TEMYİZ EDENLERİN İDDİALARI : Davacı tarafından,oda bölgesi olan Antalya ili içinde meslekten sürekli olarak alıkonulduğu 13/01/2010 tarihli davalı Birlik kararından, Danıştay Sekizinci Dairesinin 12/09/2013 tarihli iptal kararına kadar mesleğini icra edemediği, polikliniğinin kapalı kaldığı, uzun yıllar bu bölgede mesleğini icra ettiği, geçen 44 ayda müşteri çevresinin kaybolduğu ve ciddi itibar kaybına uğradığı, temyize konu Daire kararında başka şehirlerde çalışması bilgilerine yer verildiği ancak söz konusu işlem tesis edilmemiş olsaydı zaten başka şehirlerde çalışmak zorunda kalmayacağı, ayrıca Antalya ilindeki hisselerinin de bu sebeple devretmek zorunda kaldığı, kaldı ki hisselerinin sonradan devralmasının fiilen diş hekimliği yaptığı anlamına gelmediği, idarece böyle bir tespitte bulunulmadığı, yatırım amacıyla hareket etmesine hukuken bir engel bulunmadığı, geçindirmek zorunda olduğu bir ailesi olduğu Daire kararının hukuka aykırı olduğu belirtilerek bozulması gerektiği ileri sürülmektedir.

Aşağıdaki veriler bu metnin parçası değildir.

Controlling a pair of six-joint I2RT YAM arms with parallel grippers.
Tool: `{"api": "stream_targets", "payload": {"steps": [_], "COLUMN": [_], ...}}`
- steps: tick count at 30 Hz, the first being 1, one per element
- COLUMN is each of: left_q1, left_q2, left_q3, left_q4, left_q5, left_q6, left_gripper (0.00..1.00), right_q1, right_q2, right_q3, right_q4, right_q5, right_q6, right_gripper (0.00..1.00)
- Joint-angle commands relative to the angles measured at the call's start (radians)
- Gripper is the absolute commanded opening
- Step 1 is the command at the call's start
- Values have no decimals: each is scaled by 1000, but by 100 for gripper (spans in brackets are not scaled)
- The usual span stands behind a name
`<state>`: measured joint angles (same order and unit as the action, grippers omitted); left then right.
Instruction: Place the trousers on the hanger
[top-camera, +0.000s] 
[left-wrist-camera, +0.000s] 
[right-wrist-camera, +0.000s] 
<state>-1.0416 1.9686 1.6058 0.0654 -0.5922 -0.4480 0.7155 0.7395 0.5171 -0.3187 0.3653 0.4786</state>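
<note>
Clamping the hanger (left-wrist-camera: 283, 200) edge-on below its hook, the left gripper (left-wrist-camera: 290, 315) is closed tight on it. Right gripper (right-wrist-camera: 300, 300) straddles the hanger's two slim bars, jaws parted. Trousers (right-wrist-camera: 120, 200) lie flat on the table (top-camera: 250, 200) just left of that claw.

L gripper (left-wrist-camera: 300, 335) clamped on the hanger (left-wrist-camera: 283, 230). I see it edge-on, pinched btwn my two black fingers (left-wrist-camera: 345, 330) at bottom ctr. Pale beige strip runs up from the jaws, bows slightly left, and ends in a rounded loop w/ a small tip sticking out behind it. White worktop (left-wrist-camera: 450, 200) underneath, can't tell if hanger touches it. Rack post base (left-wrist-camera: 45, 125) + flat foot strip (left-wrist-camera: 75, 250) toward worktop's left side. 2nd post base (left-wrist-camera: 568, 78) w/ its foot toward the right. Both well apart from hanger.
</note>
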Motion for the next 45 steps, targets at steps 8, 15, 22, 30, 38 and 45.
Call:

Davalı idare tarafından; dava konusu olayda davacının iki isteminin bulunduğu, davanın retle ile sonuçlanması nedeniyle iki ayrı vekalet ücretine hükmedilmesi gerekmekte iken tek vekalet ücretine hükmedildiği, anılan Daire kararının bu yönü ile bozulması/düzeltilmesi gerektiği ileri sürülmektedir.
KARŞI TARAFIN SAVUNMALARI : Davacı tarafından, savunma verilmemiştir.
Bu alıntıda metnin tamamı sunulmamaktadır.